[Records excerpted from a collection]

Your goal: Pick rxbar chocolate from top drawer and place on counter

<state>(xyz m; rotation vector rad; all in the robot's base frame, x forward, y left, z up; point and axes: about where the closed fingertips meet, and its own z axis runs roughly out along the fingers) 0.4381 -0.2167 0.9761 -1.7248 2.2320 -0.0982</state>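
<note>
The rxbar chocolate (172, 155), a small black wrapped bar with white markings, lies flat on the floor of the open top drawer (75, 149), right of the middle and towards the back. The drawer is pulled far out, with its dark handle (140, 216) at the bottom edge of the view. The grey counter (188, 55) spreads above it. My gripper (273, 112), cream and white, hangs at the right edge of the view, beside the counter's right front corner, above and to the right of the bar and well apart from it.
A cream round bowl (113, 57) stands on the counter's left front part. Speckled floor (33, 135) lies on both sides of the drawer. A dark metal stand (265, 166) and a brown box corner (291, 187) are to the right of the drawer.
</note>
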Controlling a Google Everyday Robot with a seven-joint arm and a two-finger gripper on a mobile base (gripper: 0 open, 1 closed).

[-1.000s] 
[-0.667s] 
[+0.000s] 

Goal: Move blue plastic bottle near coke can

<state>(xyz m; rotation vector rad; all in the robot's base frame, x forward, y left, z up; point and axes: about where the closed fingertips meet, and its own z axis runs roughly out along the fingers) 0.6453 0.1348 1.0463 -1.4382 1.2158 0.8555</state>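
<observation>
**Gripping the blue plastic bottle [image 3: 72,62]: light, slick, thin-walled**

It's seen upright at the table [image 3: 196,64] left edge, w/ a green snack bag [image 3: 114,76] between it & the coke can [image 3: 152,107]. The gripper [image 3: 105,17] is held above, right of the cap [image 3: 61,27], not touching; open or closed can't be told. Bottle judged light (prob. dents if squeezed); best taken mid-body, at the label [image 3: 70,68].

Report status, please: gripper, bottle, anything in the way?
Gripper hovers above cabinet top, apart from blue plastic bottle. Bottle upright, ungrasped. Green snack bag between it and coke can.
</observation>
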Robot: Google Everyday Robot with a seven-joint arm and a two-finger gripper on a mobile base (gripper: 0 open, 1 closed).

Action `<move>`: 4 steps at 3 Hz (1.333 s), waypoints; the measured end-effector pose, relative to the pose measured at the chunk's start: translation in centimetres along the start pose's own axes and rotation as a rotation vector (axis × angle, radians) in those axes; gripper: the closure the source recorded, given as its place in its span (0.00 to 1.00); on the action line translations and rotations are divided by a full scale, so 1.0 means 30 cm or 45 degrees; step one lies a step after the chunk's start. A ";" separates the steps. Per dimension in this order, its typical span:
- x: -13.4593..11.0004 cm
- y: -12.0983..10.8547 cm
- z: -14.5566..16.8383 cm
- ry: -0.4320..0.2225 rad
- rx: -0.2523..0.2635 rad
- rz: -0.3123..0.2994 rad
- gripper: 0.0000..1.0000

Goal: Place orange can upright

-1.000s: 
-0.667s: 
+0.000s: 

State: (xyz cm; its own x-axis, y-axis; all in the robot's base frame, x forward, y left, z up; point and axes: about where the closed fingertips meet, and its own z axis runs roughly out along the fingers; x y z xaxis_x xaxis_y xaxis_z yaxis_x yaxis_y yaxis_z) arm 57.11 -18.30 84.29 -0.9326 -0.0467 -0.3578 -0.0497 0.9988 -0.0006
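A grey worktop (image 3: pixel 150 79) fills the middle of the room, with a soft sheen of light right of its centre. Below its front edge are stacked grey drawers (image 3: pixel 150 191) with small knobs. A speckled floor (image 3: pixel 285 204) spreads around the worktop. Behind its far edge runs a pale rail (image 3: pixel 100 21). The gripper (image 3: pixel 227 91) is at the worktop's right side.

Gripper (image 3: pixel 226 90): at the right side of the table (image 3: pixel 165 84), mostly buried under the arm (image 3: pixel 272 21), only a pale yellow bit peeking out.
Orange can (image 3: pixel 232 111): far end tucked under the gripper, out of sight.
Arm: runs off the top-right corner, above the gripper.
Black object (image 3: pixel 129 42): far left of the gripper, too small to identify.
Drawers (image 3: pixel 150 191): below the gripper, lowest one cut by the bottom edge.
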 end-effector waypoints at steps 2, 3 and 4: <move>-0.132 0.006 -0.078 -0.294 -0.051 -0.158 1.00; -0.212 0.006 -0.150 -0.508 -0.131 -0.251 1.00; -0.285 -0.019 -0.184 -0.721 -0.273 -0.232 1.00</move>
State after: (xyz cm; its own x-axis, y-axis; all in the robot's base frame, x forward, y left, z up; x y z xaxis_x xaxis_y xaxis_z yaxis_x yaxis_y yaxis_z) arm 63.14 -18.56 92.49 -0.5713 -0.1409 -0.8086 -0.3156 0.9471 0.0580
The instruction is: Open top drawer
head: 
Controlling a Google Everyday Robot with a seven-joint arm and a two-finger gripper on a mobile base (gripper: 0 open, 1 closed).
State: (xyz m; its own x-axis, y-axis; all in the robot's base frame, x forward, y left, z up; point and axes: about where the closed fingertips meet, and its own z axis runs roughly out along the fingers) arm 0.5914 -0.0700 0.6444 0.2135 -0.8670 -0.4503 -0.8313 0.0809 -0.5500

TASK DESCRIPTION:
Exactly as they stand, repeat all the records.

ANSWER SECTION:
Your goal: Pick rxbar chocolate from top drawer and place on counter

<state>(xyz m; rotation vector rad; all in the robot's base frame, x forward, y left, z up; point and axes: about where the closed fingertips meet, and its own z axis runs roughly out along the fingers) 0.4381 -0.2167 0.9761 -1.7248 2.2320 -0.0982</state>
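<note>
The rxbar chocolate (172, 155), a small black wrapped bar with white markings, lies flat on the floor of the open top drawer (75, 149), right of the middle and towards the back. The drawer is pulled far out, with its dark handle (140, 216) at the bottom edge of the view. The grey counter (188, 55) spreads above it. My gripper (273, 112), cream and white, hangs at the right edge of the view, beside the counter's right front corner, above and to the right of the bar and well apart from it.
A cream round bowl (113, 57) stands on the counter's left front part. Speckled floor (33, 135) lies on both sides of the drawer. A dark metal stand (265, 166) and a brown box corner (291, 187) are to the right of the drawer.
</note>
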Controlling a Google Everyday Robot with a seven-joint arm and a two-finger gripper on a mobile base (gripper: 0 open, 1 closed).

[-1.000s] 
[-0.667s] 
[+0.000s] 

Goal: Move blue plastic bottle near coke can

<state>(xyz m; rotation vector rad; all in the robot's base frame, x forward, y left, z up; point and axes: about where the closed fingertips meet, and its own z axis runs roughly out along the fingers) 0.6453 0.1348 1.0463 -1.4382 1.2158 0.8555</state>
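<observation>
**Gripping the blue plastic bottle [image 3: 72,62]: light, slick, thin-walled**

It's seen upright at the table [image 3: 196,64] left edge, w/ a green snack bag [image 3: 114,76] between it & the coke can [image 3: 152,107]. The gripper [image 3: 105,17] is held above, right of the cap [image 3: 61,27], not touching; open or closed can't be told. Bottle judged light (prob. dents if squeezed); best taken mid-body, at the label [image 3: 70,68].

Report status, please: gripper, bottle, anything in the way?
Gripper hovers above cabinet top, apart from blue plastic bottle. Bottle upright, ungrasped. Green snack bag between it and coke can.
</observation>
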Robot: Google Everyday Robot with a seven-joint arm and a two-finger gripper on a mobile base (gripper: 0 open, 1 closed).

Action `<move>`: 4 steps at 3 Hz (1.333 s), waypoints; the measured end-effector pose, relative to the pose measured at the chunk's start: translation in centimetres along the start pose's own axes and rotation as a rotation vector (axis × angle, radians) in those axes; gripper: the closure the source recorded, given as its place in its span (0.00 to 1.00); on the action line translations and rotations are divided by a full scale, so 1.0 means 30 cm or 45 degrees; step one lies a step after the chunk's start. A ";" separates the steps. Per dimension in this order, its typical span:
- x: -13.4593..11.0004 cm
- y: -12.0983..10.8547 cm
- z: -14.5566..16.8383 cm
- ry: -0.4320..0.2225 rad
- rx: -0.2523..0.2635 rad
- rz: -0.3123..0.2994 rad
- gripper: 0.0000..1.0000

Goal: Place orange can upright

-1.000s: 
-0.667s: 
+0.000s: 

State: (xyz cm; its own x-axis, y-axis; all in the robot's base frame, x forward, y left, z up; point and axes: about where the closed fingertips meet, and its own z axis runs roughly out along the fingers; x y z xaxis_x xaxis_y xaxis_z yaxis_x yaxis_y yaxis_z) arm 57.11 -18.30 84.29 -0.9326 -0.0467 -0.3578 -0.0497 0.9988 -0.0006
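A grey worktop (image 3: pixel 150 79) fills the middle of the room, with a soft sheen of light right of its centre. Below its front edge are stacked grey drawers (image 3: pixel 150 191) with small knobs. A speckled floor (image 3: pixel 285 204) spreads around the worktop. Behind its far edge runs a pale rail (image 3: pixel 100 21). The gripper (image 3: pixel 227 91) is at the worktop's right side.

Gripper (image 3: pixel 226 90): at the right side of the table (image 3: pixel 165 84), mostly buried under the arm (image 3: pixel 272 21), only a pale yellow bit peeking out.
Orange can (image 3: pixel 232 111): far end tucked under the gripper, out of sight.
Arm: runs off the top-right corner, above the gripper.
Black object (image 3: pixel 129 42): far left of the gripper, too small to identify.
Drawers (image 3: pixel 150 191): below the gripper, lowest one cut by the bottom edge.
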 end-effector waypoints at steps 2, 3 and 4: <move>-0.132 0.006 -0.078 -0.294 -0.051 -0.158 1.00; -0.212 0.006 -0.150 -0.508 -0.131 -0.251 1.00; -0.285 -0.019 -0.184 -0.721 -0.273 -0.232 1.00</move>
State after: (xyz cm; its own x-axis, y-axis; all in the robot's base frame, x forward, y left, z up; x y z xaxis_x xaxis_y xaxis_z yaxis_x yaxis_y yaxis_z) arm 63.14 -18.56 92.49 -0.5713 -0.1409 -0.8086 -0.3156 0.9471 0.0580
The instruction is: Open top drawer
head: 
Controlling a Google Everyday Robot with a seven-joint arm and a two-finger gripper on a mobile base (gripper: 0 open, 1 closed).
State: (xyz m; its own x-axis, y-axis; all in the robot's base frame, x forward, y left, z up; point and axes: about where the closed fingertips meet, and its own z axis runs roughly out along the fingers) arm 0.5914 -0.0700 0.6444 0.2135 -0.8670 -0.4503 -0.8313 0.0809 -0.5500

The exercise requires nothing more.